Ibama cassa licença ambiental de linhão

Redação
| Tempo de leitura: 3 min

O instituto entende que a Eteo não estaria respeitando as questões ambientais envolvidas na obra de grande porte

O Instituto Brasileiro do Meio Ambiente (Ibama) cassou a licença ambiental concedida à Empresa de Transmissão de Energia do Oeste (Eteo) para a instalação da linha de transmissão Taquaruçu-Assis-Sumaré, projeto que compreende 505 km de linha energética que irá atravessar 36 municípios do Estado de São Paulo, desde Sandovalina até Sumaré. A informação sobre a cassação, definida ontem, em São Paulo, foi fornecida pelo conselheiro do Instituto Ambiental Vidágua de Bauru, Rodrigo Agostinho.

De acordo com ele, a obra está orçada em R$ 207 milhões e transmitirá uma carga de energia com tensão de 440 mil volts. Segundo o projeto, o linhão passará por várias cidades da macrorregião de Bauru. A licença para a instalação dessa linha de transmissão de energia elétrica havia sido concedida pela Secretaria Estadual do Meio Ambiente. Segundo Agostinho, a cassação se deveria ao fato do Ibama ter considerado que a Eteo não está respeitando as questões de impacto ambiental envolvidas nessa vultosa obra, o que seria ilegal. Até a empresa apresentar um estudo de impacto ambiental completo sobre essa obra, a sua instalação estará suspensa, diz.

No início deste ano, o Vidágua já havia protocolado uma representação no Ministério Público Federal (MPF), em São Paulo, questionando o processo de licença ambiental concedido à Eteo.

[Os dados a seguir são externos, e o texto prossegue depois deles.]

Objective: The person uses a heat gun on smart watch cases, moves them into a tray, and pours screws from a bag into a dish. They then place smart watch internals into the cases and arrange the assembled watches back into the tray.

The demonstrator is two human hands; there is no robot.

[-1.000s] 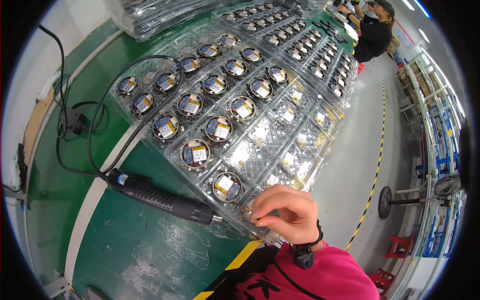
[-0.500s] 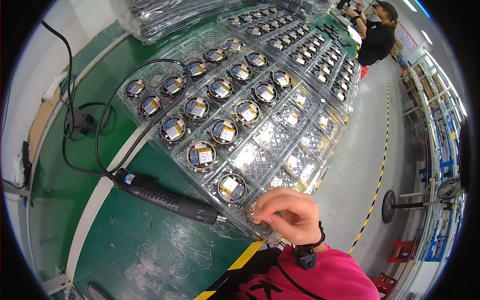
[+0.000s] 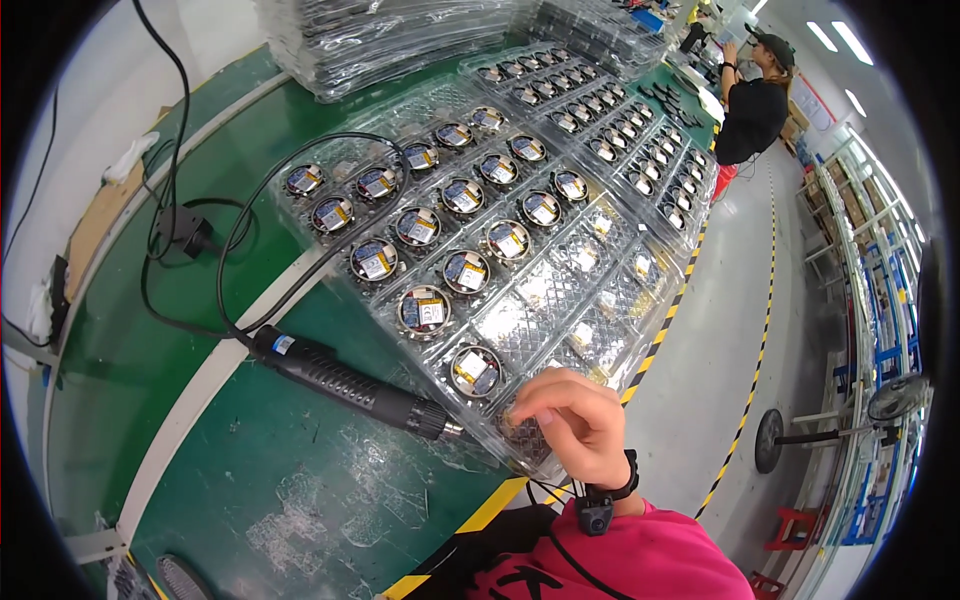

Paralelamente, foi registrada denúncia, sobre as possíveis irregularidades da obra, junto ao Ibama. Diante de tudo isso, o Ibama foi acionado pelo Ministério Público Federal, analisou a obra e decidiu assumir o licenciamento ambiental da mesma, suspendendo a instalação do linhão até que a Eteo apresente um estudo completo de impacto ambiental, informou Agostinho.

De acordo com ele, trata-se da primeira concessão de serviço público de transmissão de energia, feita pela Agência Nacional de Energia Elétrica (Aneel), a uma empresa privada. Segundo Agostinho, o projeto dessa linha passa por algumas reservas ecológicas importantes do Estado de São Paulo, como a área de proteção ambiental da Serra de Botucatu, a Estação Ecológica de Santa Bárbara, entre outras.

Além disso, segundo Agostinho, a obra iria desmatar áreas de cerrado, várzea, mata ciliar e vegetação secundária da Mata Atlântica. Se não bastassem todos esses danos ao meio ambiente, a obra também prevê o desmatamento em 100 metros de cada lado do linhão, que é a área de segurança. O projeto prevê impactos ambientais muito grandes e a empresa não estava respeitando as questões ambientais, observa o conselheiro do Vidágua.

De acordo com Agostinho, o Vidágua denunciará, ao Ministério Público Estadual, o Secretário Estadual do Meio Ambiente, que concedeu a licença à Eteo. O secretário não podia ter dispensado um estudo detalhado de impacto ambiental para uma obra desse porte. Iremos denunciá-lo pelos crimes de improbidade administrativa e contra a administração ambiental, afirma.

Não foi possível falar com a direção da Eteo, apesar de várias tentativas, ainda ontem, para que a empresa se manifestasse sobre o assunto. Novos contatos serão feitos pela reportagem, hoje.